Preclinical experiments have shown that donor blood cells, modified in vitro by an alkylating agent (modified immune cells [MICs]), induced long-term specific immunosuppression against the allogeneic donor.

In this phase I trial, patients received either 1.5 × 10⁶ MICs per kg BW on day –2 (n = 3, group A), or 1.5 × 10⁸ MICs per kg BW on day –2 (n = 3, group B) or day –7 (n = 4, group C) before living donor kidney transplantation in addition to post-transplantation immunosuppression. The primary outcome measure was the frequency of adverse events (AEs) until day 30 (study phase) with follow-up out to day 360.

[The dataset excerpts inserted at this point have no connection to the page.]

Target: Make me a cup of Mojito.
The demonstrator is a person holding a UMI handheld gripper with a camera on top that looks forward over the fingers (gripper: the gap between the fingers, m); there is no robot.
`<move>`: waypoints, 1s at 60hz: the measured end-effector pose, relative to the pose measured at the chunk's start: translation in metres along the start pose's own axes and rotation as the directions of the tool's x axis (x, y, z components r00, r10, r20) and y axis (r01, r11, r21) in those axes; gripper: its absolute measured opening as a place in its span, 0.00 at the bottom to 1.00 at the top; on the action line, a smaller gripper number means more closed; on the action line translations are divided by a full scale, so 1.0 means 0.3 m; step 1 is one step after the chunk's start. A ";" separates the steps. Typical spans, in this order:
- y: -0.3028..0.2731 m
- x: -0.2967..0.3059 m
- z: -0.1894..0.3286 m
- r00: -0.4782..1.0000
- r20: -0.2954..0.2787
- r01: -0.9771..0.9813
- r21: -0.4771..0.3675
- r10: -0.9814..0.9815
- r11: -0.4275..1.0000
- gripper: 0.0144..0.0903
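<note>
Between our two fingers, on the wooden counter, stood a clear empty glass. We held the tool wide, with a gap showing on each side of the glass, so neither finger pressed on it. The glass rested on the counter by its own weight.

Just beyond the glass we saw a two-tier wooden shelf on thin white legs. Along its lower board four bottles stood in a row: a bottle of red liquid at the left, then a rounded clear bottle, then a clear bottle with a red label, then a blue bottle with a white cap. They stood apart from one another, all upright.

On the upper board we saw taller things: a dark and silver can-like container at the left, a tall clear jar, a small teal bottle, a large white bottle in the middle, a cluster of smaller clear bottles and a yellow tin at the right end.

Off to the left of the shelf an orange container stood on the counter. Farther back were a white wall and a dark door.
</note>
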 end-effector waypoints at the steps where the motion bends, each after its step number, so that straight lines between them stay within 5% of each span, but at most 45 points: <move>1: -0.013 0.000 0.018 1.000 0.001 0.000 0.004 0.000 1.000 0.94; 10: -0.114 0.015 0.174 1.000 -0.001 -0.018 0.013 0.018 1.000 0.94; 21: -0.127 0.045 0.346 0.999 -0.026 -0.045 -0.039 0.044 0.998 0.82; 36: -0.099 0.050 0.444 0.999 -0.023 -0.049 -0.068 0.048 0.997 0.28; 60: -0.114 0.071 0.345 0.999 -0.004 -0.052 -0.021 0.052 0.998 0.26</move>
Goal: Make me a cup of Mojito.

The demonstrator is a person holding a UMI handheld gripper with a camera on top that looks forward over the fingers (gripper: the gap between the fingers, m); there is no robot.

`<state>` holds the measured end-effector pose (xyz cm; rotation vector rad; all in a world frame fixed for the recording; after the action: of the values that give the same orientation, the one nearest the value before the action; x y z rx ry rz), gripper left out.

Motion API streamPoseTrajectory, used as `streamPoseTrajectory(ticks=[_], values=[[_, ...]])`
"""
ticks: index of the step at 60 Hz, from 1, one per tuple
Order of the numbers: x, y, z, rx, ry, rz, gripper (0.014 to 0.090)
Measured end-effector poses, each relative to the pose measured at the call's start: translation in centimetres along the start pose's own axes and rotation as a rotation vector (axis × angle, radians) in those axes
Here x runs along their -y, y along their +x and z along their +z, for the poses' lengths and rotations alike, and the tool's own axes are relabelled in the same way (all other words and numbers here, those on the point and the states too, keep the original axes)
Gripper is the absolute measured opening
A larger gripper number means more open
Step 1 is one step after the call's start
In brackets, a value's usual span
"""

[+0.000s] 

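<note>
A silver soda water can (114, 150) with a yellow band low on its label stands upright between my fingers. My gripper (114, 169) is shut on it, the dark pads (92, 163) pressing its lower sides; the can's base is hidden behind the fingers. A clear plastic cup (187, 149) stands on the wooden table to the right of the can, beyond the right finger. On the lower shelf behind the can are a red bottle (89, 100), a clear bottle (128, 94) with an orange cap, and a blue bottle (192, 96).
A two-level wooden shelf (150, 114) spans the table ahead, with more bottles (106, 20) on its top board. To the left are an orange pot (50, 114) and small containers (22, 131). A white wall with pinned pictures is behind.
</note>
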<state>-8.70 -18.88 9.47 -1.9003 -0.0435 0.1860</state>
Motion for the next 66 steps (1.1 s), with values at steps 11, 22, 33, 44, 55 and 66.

MIC infusions were extremely well tolerated. During the study phase, 10 treated patients experienced a total of 69 AEs that were unlikely to be related or not related to MIC infusion. No donor-specific human leukocyte antigen Abs or rejection episodes were noted, even though the patients received up to 1.3 × 10¹⁰ donor mononuclear cells before transplantation. Group C patients with low immunosuppression during follow-up showed no in vitro reactivity against stimulatory donor blood cells on day 360, whereas reactivity against third-party cells was still preserved. Frequencies of CD19⁺CD24^hiCD38^hi transitional B lymphocytes (Bregs) increased from a median of 6% before MIC infusion to 20% on day 180, which was 19- and 68-fold higher, respectively, than in 2 independent cohorts of transplanted controls. The majority of Bregs produced the immunosuppressive cytokine IL-10. MIC-treated patients showed the Immune Tolerance Network operational tolerance signature.

MIC administration was safe and could be a future tool for the targeted induction of tolerogenic Bregs.

EudraCT number: 2014-002086-30; ClinicalTrials.gov identifier: NCT02560220.

Federal Ministry for Economic Affairs and Technology, Berlin, Germany, and TolerogenixX GmbH, Heidelberg, Germany.